Friday, April 6, 2018

"Simple Distractions Can Lead To A Major Slip Or Fall"

It doesn't take much for someone to go from having a nice day to having a terrible one - when it comes to falls in and around the home. We are meant to stand erect - upright. That is unless we intentionally decide to sit, recline, squat, kneel, or otherwise change our position.

Falls are so unnecessary, but all it takes is a momentary lapse of concentration or attempting to do something too quickly and we can end up on the floor. Not every slip results in a fall, but many of them do. Sometimes we are able to regain our balance to keep from falling. Other times, we may suffer a less severe injury than a fall such as twisting a knee or ankle, banging a knee or elbow against a hard surface, or pulling or bruising a muscle.

A fall can happen when vision is impaired - either temporarily such as with eye strain or an irritation of the eye that creates some discomfort, or in age-related changes such a loss of visual acuity, cataract formation, or macular degeneration. People are at risk who don't see what is in front of them clearly enough to avoid contacting or walking into an object that can cause them to slip or possibly injure themselves.

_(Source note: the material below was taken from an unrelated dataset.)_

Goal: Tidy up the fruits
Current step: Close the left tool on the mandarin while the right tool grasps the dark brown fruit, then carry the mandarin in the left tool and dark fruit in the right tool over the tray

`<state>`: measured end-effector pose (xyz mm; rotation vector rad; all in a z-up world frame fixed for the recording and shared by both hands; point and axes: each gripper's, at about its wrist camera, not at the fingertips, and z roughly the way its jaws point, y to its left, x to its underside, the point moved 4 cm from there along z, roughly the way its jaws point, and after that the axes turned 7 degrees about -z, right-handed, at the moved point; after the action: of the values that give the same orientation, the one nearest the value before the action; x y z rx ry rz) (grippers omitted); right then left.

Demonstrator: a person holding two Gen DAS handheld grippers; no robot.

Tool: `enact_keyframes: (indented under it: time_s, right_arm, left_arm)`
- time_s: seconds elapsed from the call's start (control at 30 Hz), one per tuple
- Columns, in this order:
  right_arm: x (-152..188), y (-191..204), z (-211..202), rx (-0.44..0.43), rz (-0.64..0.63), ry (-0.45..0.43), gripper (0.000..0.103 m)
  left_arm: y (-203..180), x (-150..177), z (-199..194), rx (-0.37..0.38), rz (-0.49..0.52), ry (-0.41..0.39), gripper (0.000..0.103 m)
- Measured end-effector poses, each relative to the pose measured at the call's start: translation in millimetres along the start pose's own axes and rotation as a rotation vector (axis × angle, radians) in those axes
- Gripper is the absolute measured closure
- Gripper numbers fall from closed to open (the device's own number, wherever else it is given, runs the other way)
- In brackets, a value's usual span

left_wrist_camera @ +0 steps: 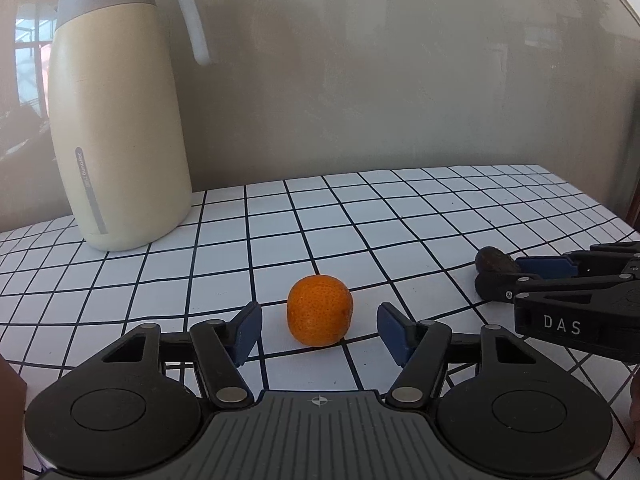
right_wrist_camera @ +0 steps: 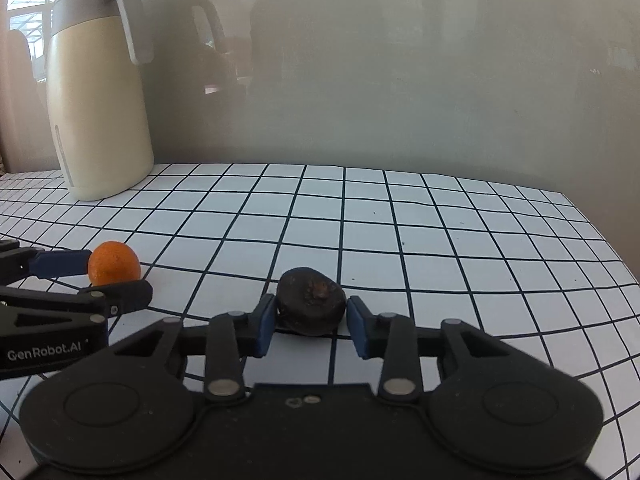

They may have issues with depth perception that cause them to misjudge how close or far objects are or to step off curbs or raised areas because they didn't appreciate that there was any or much of a grade difference between two surfaces. 

Inside the home, when there are two types of flooring that meet - carpeting and tile, carpeting and hardwood, or hardwood and tile, for instance - there is the potential for misjudging how they come together, how high the transition or molding strip is, or to catch one's foot (heel or toe) on the the seam and to stumble. A fall might not happen the first time, but this is an awkward movement that could lead to a fall the next time it occurs.

Lighting is a huge contributor to safety in the home. When people cannot see very well to navigate hallways, bedrooms, bathrooms, kitchens, garages, basements, or other areas the use frequently because those areas are poorly illuminated, there are objects hidden from view because they are shadowed, or the pathway itself is partially hidden by shadows or subdued colors. Proper lighting eliminates shadows that can catch our field of vision and distract us from the activity at hand.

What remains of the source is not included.